For the most part, the group met with staff who were very supportive.  The day included visits to the offices of Senator Harkin of Iowa, Senator Durbin of Illinois, and Representative Davis of Illinois, all of whom are historically strong on disability rights issues, which by and large is the umbrella that the LPA agenda falls under.  During a visit to Senator Kirk's office (Illinois), I was told by his staff that the Senator had decided to support the International Disability Treaty.  Immediately following the visit, my voice and hands shook a little bit as a I called the Access Living office in Chicago to share the news.  For months, Access Living and other disability groups had been organizing a grassroots campaign to earn Kirk's support for the Treaty.  News of Kirk's support for the Treaty quickly spread over social media.

Olga, her family and Gary Arnold with Rep. Davis
The visits to Capitol Hill were about more than earning support for a policy agenda.  After all, most of the people we met with were already in support of most agenda items.  The visits were just as much about Little People of America introducing itself to the Federal Government and about Little People of America members growing comfortable with policy.

Indeed, by the end of the day, a few of us had grown comfortable with the process.  Olga is a member of Little People of America from Florida.  She is the mother of a ten-year-old person of short stature and two average stature children. The International Liaison for Spanish Speaking Countries, Olga brought her entire family along for the legislative visits.  Around 2:30 p.m., the group finished up the last of our scheduled visits.  We gathered near one of the exits of the Senate Hart Building and were preparing to go outside, catch a few cabs, and return to the hotel.  But before we had a chance to leave, Olga's face grimaced.  She looked to her right at the staff directory and then mentioned the name of Senator Rand Paul from Kentucky.  Paul is against the International Treaty and has spoken in the past against the Americans with Disabilities Act.  Olga knew that Paul was pro-life.  In Olga's mind, there was an inherent contradiction between supporting the rights of a child inside the womb, and not supporting the rights of a disabled child after he or she had been born.  Though we had not scheduled a visit with Paul's staff, Olga wanted to stop by his office.  For a few minutes we talked about what to do.  But it was clear, if we didn't stop by Paul's office, there would be a deep feeling of dissatisfaction.

A few minutes later, six of us stepped through Senator Paul's door.  Like most of the other Senators and Representatives that day, Senator Paul wasn't there, but Olga persuaded the person at the front desk to find a policy person on Paul's staff who could spend about ten minutes with our group.  We went down the hall to one of the Senator's conference rooms and sat down with a member of Paul's Foreign Policy staff.  Olga went to work.  She voiced her concern over the apparent contradiction in positions and explained why she supported the treaty.  Olga's husband chimed in, adding that the treaty also supported U.S. Veterans traveling abroad. The young staff person listened intently and nodded as they spoke.  Then he thumbed through a writing pad he carried, looking for notes he had made previously about the Treaty.  I tensed up in anticipation of what he might say, worried that we might not have a response.  But Olga, her family, and I, were ready.  Nothing the staffer said could stand up to intrinsic importance of the Human Rights of people with disabilities here in the United States and around the world. 

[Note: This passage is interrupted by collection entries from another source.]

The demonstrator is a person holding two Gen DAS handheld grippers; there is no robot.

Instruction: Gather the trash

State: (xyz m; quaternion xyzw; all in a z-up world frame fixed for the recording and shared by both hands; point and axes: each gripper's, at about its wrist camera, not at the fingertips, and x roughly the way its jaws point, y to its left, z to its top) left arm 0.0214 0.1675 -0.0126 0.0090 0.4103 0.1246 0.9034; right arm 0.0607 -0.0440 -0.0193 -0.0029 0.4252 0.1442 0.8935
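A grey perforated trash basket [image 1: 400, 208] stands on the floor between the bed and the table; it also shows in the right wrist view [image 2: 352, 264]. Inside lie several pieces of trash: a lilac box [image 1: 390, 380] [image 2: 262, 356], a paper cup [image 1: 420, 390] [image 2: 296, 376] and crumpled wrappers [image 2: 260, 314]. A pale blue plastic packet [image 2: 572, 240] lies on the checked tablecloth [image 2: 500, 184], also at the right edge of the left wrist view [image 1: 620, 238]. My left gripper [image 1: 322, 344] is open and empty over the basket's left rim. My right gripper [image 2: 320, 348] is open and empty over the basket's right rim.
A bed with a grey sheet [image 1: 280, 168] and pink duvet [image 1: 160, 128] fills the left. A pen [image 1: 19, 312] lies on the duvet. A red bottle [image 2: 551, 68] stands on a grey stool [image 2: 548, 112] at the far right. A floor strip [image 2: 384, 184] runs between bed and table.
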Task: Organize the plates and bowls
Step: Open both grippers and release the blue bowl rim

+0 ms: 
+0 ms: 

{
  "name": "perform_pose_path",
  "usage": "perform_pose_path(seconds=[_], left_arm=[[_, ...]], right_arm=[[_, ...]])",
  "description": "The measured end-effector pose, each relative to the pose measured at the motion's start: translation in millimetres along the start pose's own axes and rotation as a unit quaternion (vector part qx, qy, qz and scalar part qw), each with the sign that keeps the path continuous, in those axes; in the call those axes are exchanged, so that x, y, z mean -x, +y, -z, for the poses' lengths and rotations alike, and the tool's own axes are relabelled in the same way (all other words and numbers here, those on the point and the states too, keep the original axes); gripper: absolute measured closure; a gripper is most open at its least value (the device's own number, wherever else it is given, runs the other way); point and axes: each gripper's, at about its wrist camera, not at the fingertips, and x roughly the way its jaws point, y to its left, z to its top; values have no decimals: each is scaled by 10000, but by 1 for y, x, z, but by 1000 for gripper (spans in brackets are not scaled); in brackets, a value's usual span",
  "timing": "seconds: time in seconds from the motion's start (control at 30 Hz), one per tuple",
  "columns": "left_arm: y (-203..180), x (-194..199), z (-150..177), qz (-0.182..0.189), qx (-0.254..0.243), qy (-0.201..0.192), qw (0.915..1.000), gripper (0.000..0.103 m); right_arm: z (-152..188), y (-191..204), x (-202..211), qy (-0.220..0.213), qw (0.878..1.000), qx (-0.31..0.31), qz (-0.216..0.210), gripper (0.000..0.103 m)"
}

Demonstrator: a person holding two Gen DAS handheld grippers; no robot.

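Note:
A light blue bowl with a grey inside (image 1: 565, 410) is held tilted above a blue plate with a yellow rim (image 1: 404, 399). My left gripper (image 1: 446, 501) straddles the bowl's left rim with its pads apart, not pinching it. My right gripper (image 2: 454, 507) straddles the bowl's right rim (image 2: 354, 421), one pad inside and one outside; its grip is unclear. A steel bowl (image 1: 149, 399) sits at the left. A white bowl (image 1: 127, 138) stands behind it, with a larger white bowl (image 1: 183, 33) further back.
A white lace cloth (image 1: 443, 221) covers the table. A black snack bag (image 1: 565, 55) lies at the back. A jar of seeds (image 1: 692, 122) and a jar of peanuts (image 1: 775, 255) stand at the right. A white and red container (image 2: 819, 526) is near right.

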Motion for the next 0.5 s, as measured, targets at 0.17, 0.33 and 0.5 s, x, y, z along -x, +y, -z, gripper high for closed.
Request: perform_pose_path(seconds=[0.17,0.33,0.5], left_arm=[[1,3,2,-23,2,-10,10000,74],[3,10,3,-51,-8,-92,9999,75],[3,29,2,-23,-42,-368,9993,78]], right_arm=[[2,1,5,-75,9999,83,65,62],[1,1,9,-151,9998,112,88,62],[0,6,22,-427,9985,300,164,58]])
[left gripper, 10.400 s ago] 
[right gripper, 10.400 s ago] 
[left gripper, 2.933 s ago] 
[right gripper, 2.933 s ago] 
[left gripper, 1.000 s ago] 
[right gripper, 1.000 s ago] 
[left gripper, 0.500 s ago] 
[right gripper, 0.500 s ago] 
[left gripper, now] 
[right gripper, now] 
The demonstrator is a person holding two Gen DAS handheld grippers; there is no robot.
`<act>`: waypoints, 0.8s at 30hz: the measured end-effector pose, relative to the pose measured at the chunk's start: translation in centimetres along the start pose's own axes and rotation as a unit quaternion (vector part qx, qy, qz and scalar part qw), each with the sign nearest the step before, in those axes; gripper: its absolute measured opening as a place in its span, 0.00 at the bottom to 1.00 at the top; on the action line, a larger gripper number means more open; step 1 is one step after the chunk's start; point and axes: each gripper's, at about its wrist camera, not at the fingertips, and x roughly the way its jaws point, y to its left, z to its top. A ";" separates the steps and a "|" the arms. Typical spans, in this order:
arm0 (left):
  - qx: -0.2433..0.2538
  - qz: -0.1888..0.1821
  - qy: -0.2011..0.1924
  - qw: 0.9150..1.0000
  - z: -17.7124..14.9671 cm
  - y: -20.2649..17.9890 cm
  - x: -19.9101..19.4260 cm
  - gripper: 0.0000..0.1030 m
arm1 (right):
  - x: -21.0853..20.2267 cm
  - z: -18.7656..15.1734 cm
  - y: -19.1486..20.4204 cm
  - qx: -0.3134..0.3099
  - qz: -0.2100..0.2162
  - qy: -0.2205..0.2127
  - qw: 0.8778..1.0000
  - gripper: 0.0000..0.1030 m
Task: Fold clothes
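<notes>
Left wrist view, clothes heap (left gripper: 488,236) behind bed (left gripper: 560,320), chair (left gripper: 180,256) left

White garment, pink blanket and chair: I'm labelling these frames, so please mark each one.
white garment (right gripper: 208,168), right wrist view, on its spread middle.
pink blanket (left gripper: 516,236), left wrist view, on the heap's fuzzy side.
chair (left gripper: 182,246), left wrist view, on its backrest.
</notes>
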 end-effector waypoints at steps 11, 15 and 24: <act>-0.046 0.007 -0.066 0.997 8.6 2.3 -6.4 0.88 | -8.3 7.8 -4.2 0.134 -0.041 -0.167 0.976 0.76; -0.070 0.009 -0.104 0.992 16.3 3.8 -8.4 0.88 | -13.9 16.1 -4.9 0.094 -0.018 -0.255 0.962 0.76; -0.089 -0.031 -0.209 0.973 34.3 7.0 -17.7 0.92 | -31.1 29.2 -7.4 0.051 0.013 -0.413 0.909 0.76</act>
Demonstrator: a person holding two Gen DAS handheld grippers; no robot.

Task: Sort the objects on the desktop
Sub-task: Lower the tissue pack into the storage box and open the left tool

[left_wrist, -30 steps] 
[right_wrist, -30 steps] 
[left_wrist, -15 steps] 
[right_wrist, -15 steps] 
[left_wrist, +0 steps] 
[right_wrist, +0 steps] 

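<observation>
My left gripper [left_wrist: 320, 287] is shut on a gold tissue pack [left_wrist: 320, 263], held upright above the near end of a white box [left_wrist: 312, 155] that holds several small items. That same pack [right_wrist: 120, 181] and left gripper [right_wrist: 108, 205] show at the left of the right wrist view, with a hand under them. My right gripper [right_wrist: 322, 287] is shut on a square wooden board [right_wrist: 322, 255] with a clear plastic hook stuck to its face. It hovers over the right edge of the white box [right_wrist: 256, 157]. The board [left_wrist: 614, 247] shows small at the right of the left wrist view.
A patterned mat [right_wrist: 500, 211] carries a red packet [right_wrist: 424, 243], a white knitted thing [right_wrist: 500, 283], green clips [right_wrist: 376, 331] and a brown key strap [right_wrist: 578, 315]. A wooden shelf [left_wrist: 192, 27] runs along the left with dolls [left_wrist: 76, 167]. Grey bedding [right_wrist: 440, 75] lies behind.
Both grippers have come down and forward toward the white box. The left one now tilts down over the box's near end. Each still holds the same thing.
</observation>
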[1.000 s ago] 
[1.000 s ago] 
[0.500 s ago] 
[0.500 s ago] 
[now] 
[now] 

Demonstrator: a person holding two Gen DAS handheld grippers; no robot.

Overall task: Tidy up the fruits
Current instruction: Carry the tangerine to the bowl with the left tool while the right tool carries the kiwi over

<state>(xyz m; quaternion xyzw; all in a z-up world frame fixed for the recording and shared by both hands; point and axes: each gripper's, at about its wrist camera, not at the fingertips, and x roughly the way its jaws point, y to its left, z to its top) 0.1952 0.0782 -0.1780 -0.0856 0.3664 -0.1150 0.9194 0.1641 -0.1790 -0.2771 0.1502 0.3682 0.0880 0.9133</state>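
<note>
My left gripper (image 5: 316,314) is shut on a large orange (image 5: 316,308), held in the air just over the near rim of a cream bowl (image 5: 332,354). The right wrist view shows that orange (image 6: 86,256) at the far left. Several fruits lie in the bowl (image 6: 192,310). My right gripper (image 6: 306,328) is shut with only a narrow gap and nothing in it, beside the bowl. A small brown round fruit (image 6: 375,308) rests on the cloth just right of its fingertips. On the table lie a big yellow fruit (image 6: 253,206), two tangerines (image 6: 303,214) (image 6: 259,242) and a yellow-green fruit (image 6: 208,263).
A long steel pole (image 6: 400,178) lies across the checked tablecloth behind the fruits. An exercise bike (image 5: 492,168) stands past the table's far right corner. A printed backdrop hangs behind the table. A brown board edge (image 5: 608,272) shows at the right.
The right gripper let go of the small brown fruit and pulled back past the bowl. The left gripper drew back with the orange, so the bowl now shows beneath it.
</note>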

We finished the meeting and returned to the hotel full of energy that came from making the unexpected visit to Senator Paul's office. We knew that Paul would not change his vote as a result of the visit, but we were excited.  By simply making visits to offices on Capitol Hill we had accomplished what we set out to do. We introduced Little People of America to many offices. But within that modest goal, we pushed the envelop further by making unscheduled visits and putting the importance of our policy agenda on the same level as the organization. I look forward to more such visits in the future.